Once you find the line with "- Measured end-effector" in the entries below, return exactly every line from it through the line with "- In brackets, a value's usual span".

§

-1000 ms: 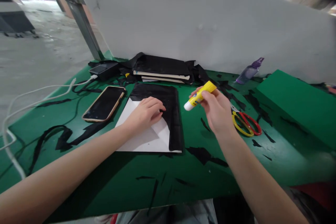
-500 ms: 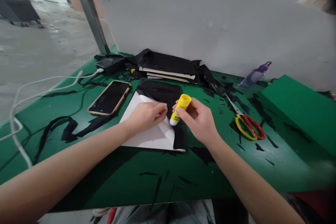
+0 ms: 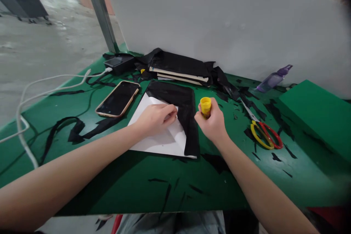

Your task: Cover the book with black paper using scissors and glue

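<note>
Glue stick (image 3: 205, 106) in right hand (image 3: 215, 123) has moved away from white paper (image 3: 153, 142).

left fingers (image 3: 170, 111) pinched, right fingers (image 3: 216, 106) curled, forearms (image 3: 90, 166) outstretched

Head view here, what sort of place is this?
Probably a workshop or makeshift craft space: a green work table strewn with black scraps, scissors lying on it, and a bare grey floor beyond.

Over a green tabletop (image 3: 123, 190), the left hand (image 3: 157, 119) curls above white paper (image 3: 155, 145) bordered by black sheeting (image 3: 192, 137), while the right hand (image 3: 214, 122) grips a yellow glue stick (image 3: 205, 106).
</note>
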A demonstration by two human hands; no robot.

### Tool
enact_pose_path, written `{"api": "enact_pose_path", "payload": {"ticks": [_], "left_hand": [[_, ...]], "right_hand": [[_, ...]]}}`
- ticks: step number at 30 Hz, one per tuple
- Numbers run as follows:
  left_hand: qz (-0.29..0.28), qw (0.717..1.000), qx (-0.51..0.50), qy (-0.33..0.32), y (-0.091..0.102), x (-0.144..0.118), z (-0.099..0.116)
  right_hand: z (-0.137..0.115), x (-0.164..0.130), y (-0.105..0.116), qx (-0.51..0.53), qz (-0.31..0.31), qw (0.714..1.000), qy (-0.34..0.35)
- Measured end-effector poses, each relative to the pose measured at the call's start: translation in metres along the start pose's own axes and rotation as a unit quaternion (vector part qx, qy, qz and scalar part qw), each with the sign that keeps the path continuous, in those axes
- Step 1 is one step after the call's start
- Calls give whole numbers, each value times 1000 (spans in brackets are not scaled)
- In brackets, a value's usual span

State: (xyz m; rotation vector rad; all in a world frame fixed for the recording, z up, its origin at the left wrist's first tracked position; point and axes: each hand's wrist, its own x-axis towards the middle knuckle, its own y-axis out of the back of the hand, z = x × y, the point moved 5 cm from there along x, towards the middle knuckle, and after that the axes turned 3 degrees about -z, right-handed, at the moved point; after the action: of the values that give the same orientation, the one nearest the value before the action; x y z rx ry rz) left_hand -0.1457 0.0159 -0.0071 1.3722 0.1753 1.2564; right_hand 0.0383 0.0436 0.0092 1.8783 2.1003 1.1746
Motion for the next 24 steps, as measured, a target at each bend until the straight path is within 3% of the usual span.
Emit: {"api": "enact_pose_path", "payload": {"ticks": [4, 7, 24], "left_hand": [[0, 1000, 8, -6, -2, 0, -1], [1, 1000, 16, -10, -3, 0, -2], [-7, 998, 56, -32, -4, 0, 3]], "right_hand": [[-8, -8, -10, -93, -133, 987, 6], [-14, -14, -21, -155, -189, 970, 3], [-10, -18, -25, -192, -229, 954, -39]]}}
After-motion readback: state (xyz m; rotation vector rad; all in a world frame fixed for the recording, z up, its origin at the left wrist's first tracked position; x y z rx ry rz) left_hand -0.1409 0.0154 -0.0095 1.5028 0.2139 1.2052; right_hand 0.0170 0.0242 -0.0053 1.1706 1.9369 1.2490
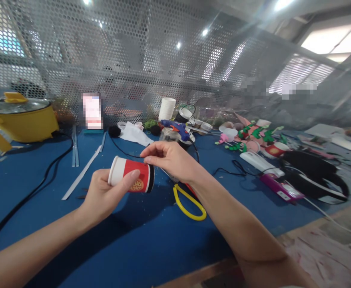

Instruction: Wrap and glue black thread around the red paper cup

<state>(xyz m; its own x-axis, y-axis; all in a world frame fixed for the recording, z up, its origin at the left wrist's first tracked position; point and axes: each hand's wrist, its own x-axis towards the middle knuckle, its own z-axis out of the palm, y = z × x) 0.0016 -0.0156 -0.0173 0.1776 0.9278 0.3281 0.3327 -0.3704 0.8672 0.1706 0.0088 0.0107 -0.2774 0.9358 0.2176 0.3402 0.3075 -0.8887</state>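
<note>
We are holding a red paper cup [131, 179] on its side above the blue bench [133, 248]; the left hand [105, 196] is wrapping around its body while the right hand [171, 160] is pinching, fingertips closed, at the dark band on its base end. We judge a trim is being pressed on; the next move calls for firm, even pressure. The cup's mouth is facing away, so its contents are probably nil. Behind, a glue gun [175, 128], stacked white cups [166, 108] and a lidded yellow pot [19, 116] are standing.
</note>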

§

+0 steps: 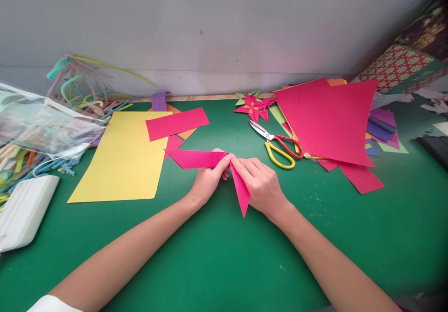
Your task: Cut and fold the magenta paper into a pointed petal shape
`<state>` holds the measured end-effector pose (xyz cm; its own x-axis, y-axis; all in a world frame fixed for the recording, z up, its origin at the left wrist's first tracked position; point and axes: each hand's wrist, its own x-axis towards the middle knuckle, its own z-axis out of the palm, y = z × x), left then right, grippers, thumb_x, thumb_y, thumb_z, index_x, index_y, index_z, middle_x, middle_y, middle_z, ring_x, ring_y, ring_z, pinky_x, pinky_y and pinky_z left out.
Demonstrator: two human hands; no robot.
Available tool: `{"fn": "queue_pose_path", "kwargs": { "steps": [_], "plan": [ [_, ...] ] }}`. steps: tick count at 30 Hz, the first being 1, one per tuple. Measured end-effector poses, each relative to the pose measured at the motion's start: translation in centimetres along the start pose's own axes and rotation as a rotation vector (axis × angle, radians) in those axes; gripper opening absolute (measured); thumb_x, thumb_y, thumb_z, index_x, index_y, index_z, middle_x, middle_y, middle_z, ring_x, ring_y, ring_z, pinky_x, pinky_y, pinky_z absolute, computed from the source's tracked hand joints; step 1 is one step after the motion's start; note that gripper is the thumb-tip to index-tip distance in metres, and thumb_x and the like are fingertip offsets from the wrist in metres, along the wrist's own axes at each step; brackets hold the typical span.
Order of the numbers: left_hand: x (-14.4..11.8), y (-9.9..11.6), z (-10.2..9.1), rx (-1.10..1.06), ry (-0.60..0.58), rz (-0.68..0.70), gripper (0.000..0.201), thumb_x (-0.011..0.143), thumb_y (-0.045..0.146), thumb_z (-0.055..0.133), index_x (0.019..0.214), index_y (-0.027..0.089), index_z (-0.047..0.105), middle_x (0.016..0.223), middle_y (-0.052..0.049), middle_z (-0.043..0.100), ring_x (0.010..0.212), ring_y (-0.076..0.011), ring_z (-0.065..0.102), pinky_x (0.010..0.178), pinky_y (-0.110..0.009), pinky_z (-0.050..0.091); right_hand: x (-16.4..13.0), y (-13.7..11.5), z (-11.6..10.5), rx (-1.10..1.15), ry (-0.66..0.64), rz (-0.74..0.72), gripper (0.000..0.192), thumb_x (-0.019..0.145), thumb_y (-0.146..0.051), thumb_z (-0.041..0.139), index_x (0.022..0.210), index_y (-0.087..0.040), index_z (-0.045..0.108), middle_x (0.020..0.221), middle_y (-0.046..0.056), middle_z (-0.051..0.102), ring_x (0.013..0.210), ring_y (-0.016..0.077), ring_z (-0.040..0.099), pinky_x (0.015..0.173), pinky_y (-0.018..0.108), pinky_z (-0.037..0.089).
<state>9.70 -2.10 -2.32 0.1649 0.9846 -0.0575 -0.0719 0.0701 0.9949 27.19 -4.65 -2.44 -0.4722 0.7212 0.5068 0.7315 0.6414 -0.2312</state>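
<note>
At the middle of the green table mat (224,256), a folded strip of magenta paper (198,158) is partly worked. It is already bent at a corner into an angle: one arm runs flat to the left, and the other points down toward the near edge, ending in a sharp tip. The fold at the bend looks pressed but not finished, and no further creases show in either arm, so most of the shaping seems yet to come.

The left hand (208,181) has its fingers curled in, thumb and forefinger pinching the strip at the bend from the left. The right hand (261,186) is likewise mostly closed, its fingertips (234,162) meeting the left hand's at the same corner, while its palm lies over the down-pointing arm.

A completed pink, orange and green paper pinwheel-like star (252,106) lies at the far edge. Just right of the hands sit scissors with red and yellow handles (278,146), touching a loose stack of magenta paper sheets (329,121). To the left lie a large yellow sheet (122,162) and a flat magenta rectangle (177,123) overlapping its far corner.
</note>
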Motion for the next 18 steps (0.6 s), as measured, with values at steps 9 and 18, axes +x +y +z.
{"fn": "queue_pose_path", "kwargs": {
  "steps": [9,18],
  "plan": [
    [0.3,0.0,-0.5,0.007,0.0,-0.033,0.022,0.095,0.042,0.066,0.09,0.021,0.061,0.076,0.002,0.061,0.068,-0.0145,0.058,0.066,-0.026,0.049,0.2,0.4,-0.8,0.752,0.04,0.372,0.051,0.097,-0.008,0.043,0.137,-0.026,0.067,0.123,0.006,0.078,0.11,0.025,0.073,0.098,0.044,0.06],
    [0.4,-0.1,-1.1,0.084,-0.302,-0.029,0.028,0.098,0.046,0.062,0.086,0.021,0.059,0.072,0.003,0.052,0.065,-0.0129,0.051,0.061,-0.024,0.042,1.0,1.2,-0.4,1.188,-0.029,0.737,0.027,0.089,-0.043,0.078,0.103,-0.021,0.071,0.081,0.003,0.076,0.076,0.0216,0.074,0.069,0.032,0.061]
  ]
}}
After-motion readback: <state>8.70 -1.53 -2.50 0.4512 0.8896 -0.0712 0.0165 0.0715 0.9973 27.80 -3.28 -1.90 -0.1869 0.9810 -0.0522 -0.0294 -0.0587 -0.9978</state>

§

**EXERCISE RESPONSE**:
- Measured end-effector poses, each relative to the pose measured at the call's start: translation in metres along the start pose's own axes and rotation as a unit quaternion (vector part qx, qy, qz and scalar part qw), each with the sign that keeps the path continuous, in those axes
- Step 1 is one step after the call's start
- Calls give whole numbers, each value times 1000 (spans in brackets are not scaled)
- In brackets, a value's usual span

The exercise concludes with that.